Lunch with a Homeless Guy (and 24 others)February 27, 2017
And I’ve honestly struggled with that at times over these last few years as the organization has continued to grow and I’ve been privileged to have a broader presence in the media and public forums.
My goal has always been to do what is best for the youth we serve. And, to make a difference. And while I feel fortunate to be able to have the reach and audience I do, I still try to fly under the radar with certain projects.
One of those things is what I’m writing about today. And I’m sharing it, not because I want praise or commentary; I’m sharing it because I want to inspire you to think big, even if sharing this makes me a little uneasy.
Earlier this afternoon I took a homeless gentleman to lunch. Let’s call him “Mike” for purposes of this blog.
I was so angry after reading about the bomb threat this morning at the Indianapolis Jewish Community Center that I decided I would complete a personal challenge I began back in September of 2013. Back then, just beginning the process of getting divorced and figuring out what and where my life was heading, I decided that at some point before I died, I wanted to take 25 people to lunch who I met on the street who were down on their luck. It was a pretty straightforward concept I laid out with some simple rules:
- I had to do it spur of the moment and couldn’t put it on my calendar in advance.
- I would take them to wherever I was already planning on going.
- I would make it clear that this wasn’t part of some religious or church program (and often would joke about how I’m just happy I don’t burst into flames when I go to church on Christmas Eve).
- I would offer to buy them anything on the menu except alcohol.
- I would ask if they wanted to order another meal to go.
- I would ask if they wanted me to introduce them to the manager and see if they were hiring.
- I wouldn’t ask about their past or how they got to the moment in time sitting across from me.
- I would listen.
- I would be raw and real about my past, present, and future.
- I would typically give them what cash I had on me, or buy them a gift card for food in the future.
- I would sit at a table with them instead of my usual preference of sitting at the bar (more than I can say for most relationships I’ve been in).
- I would never pressure them into joining me, instead I would simply lead with, “my name is Tom. I’d love to buy you lunch right now if you’re willing to sit down and talk with me for the next hour or so.”

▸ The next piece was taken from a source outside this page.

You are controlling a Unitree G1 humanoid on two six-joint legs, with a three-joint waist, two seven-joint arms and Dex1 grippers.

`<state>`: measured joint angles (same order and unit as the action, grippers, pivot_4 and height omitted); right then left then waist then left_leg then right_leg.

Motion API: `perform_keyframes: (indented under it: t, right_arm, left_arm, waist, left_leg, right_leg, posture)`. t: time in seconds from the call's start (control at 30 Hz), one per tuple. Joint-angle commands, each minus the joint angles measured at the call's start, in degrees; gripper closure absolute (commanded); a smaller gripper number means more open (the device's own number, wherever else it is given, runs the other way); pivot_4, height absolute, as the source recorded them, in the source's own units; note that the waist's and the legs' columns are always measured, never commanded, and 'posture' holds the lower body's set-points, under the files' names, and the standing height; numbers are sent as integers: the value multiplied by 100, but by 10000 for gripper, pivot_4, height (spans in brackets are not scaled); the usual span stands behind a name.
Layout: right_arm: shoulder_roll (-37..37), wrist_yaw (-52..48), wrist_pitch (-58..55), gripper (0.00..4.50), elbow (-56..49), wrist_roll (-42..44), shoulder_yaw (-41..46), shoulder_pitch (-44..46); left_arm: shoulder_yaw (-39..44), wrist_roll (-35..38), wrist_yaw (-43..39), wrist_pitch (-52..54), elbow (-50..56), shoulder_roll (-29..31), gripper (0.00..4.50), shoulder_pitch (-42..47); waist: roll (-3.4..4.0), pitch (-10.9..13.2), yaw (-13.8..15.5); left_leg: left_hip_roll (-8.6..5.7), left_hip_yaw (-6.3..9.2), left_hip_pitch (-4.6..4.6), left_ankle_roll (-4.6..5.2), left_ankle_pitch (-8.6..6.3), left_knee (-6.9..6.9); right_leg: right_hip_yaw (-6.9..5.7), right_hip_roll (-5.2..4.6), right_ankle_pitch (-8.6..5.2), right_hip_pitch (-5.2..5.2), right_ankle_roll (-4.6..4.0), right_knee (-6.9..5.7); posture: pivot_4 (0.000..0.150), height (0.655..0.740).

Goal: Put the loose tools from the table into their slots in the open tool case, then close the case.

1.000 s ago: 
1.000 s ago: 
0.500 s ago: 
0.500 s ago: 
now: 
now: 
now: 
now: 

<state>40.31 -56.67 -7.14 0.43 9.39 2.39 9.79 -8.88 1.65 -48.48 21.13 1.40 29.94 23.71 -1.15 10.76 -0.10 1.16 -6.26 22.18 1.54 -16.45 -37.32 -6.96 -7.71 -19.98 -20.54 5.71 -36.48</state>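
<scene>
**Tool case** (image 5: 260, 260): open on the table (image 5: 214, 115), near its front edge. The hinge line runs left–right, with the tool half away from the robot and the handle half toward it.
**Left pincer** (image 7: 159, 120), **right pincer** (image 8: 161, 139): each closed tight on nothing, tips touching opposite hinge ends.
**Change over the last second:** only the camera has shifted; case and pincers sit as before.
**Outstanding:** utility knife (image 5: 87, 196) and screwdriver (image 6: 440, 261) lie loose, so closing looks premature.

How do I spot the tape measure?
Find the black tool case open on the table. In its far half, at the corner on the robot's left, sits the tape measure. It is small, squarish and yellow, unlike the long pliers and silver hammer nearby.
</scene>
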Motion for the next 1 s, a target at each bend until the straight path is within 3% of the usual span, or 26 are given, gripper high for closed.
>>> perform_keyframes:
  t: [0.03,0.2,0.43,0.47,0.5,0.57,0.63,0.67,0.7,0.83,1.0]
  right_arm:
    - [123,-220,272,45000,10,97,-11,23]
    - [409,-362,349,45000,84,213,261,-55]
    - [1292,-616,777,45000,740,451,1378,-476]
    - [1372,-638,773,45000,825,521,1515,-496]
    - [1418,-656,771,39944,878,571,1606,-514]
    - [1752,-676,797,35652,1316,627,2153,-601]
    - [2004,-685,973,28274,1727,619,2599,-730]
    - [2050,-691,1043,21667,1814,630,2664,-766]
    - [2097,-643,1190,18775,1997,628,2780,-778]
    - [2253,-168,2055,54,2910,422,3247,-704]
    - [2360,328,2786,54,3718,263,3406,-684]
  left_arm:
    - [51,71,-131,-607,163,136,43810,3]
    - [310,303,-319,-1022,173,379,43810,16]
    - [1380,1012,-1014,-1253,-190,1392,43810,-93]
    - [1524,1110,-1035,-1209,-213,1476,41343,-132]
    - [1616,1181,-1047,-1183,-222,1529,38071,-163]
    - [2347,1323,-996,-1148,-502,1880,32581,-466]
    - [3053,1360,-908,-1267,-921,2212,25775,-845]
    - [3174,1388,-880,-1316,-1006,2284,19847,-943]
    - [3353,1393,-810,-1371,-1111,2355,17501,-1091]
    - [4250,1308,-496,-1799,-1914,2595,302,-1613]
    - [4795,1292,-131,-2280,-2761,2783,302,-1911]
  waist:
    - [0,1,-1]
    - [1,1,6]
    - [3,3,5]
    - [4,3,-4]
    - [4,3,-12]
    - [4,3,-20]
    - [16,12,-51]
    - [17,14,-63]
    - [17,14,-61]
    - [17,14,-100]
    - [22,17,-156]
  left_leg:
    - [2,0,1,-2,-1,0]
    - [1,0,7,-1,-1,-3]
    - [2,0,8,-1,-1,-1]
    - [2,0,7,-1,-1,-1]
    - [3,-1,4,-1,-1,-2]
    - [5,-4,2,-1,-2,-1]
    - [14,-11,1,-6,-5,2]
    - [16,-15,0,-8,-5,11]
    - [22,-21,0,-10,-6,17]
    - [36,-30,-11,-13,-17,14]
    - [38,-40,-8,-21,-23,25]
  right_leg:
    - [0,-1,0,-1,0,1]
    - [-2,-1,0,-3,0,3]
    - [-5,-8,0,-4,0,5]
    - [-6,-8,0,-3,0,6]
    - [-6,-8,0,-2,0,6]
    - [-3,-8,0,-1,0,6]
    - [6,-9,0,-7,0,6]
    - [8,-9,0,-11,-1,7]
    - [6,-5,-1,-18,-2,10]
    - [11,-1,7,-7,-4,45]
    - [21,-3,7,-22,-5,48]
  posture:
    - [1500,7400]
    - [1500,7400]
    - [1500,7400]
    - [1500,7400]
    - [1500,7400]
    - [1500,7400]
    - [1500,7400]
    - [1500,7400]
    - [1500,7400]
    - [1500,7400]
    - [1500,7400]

Mike joined me for lunch at a quick-serve establishment. I had seen him in the parking lot on previous occasions. I asked if he wanted to join. He lit up at the opportunity more so than most with a big smile and a firm handshake. We went through line, ordered, and sat down. He started the conversation with what I have learned is pretty standard, “Why are you doing this?”
“Because, I can. Because I love this city and everyone in it. Because I don’t know you, but I know that we aren’t any different. Because, we are all residents of No Mean City.”
He wept a tear or two away. He began to tell me about his life, growing up here, losing his home after his wife died a few years ago and how he just stopped going to work. How they didn’t have any kids and he had felt forgotten by his siblings. How he had started using drugs while he still had his house after his wife died and that’s why he stopped going to work.
It was my turn to wipe a tear or two away.
We chatted about his past and my past. I shared with him my losses and loves. I shared with him why I love Indianapolis. We laughed about the Colts. We talked about the neighborhood he grew up in. He told me he has bounced in and out of shelters for about 2 years now. He said he has been sober for a few months now and recently reconnected with his sister who lives in Pittsburgh and she was saving up to get him a ticket out there.
I asked how much he thought the ticket was. He told me.
I asked if I booked it for him, would he use it.
He said yes.
So, I booked it.
The reality is that I’ve had this one last lunch to buy to hit my original goal of 25 people joining me stalled and was stagnant for more than 6 months because I just hadn’t gotten around to making it happen. There was exactly 1 person who knew about this project of mine and that was only because I ran into her out at lunch one day with a stranger she had never met and she had some questions for me after the fact.
It has been an adventure. I’ve walked into a place where I was told that the gentleman had previously been asked to leave for asking for cash from customers and had to vouch to allow him to be seated. I’ve had to lend a sport coat to a guy who joined me at the Club so he met the dress code. I’ve sat at my usual spot in my usual places and made introductions between the manager and my guest. I’ve had the guy who really wanted to teach me the ways of religion and was very angry at me that I didn’t go to church regularly. I’ve laughed and I’ve cried. I’ve had a series of relationships that only lasted an hour.
I don’t know what the current status is of any of the 25 people I’ve shared a meal with. Maybe that’s selfish of me, I know I’m at capacity with my schedule and life and I don’t have more capability than lunch and conversation. But, for that hour or so I’ve spent with these individuals, I’ve been able to share in raw discussion without filter. We don’t always agree on politics, religion, the city, schools and education, but the conversation and discourse is a process that carries a tone of respect with it from both sides of the table.
This is about our city, our community, our people. I don’t write this about me, I write this to ask you to find your way to do something good. It doesn’t have to be something grand, but I am sure there is something out there that you already do that you can modify in a small way to serve others.
Just do good. Be you. Embrace what our city is and the culture we have here. Represent No Mean City.